Though he rarely looked up from his work, the wizard addressed the stranger with an informality that disarmed Sing Fat. But for all that, Sing Fat could not take his gaze from the girl for more than a moment. It was as though the sight of anything but her literally hurt his eyes, and he felt compelled to return his gaze to her as if gasping for breath.

Sing Fat had never experienced any sensation remotely like the spiritual commotion he was undergoing at that moment. He sincerely believed that he had been possessed by a supernatural being. Every detail of his existence was instantly in attendance upon every aspect and inclination of this creature.

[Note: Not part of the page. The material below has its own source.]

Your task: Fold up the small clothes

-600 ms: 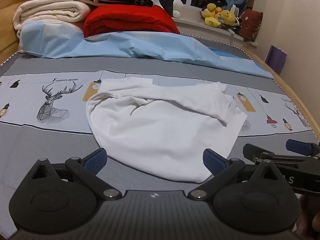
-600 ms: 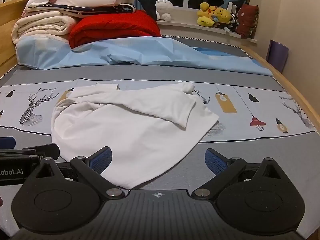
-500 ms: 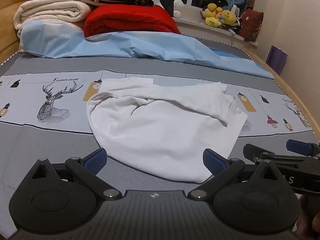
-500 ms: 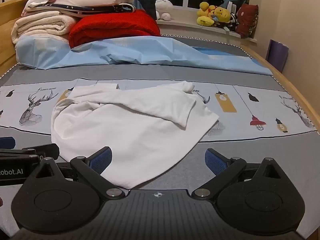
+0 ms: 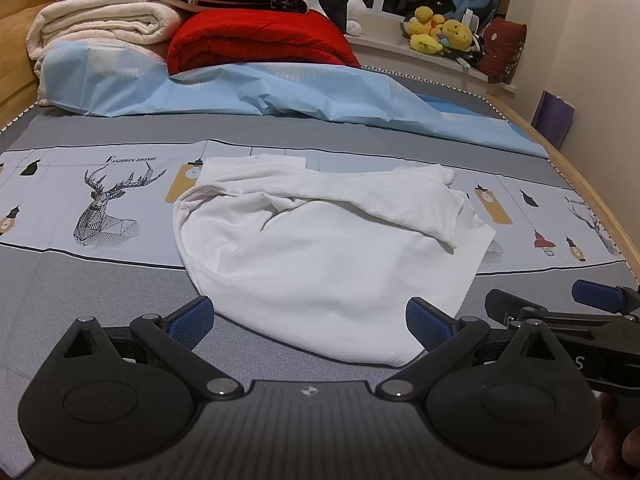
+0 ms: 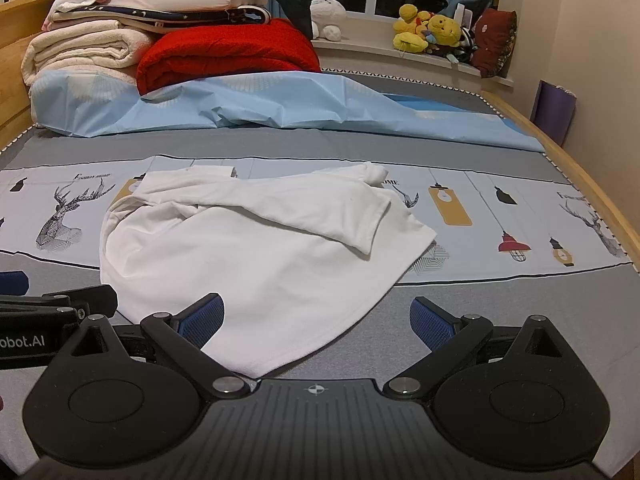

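Observation:
A small white garment (image 5: 332, 256) (image 6: 256, 248) lies crumpled on the grey printed bedsheet (image 5: 80, 280) (image 6: 520, 304), one sleeve folded across its upper part. My left gripper (image 5: 308, 322) hovers just before the garment's near hem, jaws wide open and holding nothing. My right gripper (image 6: 316, 320) is also open and free, with the hem's near corner lying under the gap between its blue pads. Each gripper shows at the other view's edge: the right gripper (image 5: 560, 312) at the left wrist view's right, the left gripper (image 6: 56, 300) at the right wrist view's left.
Folded blankets, a red quilt (image 5: 256, 40) (image 6: 228, 56) and a light blue sheet (image 5: 280, 92) are piled at the bed's far end. Plush toys (image 6: 428, 32) sit on the window ledge. A wooden bed rail (image 6: 600, 200) runs along the right; a purple bag (image 5: 554, 118) stands by the wall.

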`<state>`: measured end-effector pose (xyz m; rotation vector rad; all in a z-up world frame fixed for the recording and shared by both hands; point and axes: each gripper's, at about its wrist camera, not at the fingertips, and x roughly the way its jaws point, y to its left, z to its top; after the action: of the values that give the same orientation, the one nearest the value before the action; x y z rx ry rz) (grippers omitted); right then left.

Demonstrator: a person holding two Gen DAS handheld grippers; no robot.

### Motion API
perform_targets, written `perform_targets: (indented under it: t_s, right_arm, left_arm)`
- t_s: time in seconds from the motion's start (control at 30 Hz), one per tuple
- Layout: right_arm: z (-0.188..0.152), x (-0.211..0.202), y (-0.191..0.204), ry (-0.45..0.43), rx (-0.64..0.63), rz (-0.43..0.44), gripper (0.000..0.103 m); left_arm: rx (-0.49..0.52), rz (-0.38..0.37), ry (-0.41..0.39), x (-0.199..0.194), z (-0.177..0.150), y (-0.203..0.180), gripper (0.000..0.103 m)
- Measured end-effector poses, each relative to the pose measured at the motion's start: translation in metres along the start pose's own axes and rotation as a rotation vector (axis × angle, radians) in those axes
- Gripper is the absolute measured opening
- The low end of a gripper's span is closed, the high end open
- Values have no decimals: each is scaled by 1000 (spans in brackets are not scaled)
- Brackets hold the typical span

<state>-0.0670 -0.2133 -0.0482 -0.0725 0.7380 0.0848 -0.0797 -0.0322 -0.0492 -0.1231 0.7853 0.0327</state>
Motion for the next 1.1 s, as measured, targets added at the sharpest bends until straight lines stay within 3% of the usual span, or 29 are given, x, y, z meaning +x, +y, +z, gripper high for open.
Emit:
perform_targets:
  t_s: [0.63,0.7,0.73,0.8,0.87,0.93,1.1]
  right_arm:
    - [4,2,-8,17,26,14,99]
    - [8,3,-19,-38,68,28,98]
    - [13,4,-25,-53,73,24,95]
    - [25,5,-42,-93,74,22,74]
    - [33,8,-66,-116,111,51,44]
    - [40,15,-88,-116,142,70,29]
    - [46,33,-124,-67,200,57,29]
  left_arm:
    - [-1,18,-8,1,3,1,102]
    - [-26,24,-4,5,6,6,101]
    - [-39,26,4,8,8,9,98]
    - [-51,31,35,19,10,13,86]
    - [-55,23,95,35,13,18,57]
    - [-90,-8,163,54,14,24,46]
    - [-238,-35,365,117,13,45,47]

It was all too much to sustain in his present state, so Sing Fat chose to shut his eyes before his heart fell out of his sleeve. The maneuver didn’t work. The girl’s image was burned into his retina like a flash of lightning on a black night. However he
turned his eyes beneath his darkened lids, her likeness, etched in blue and violet sparks, floated to the center of his vision and remained there.

The next words that Sing Fat heard came from the apothecary and were spoken at his bedside. He instructed Sing Fat to drink an offered preparation at one go and to disregard the flavor. His reward would be a mug of sweet tea to take away the aftertaste.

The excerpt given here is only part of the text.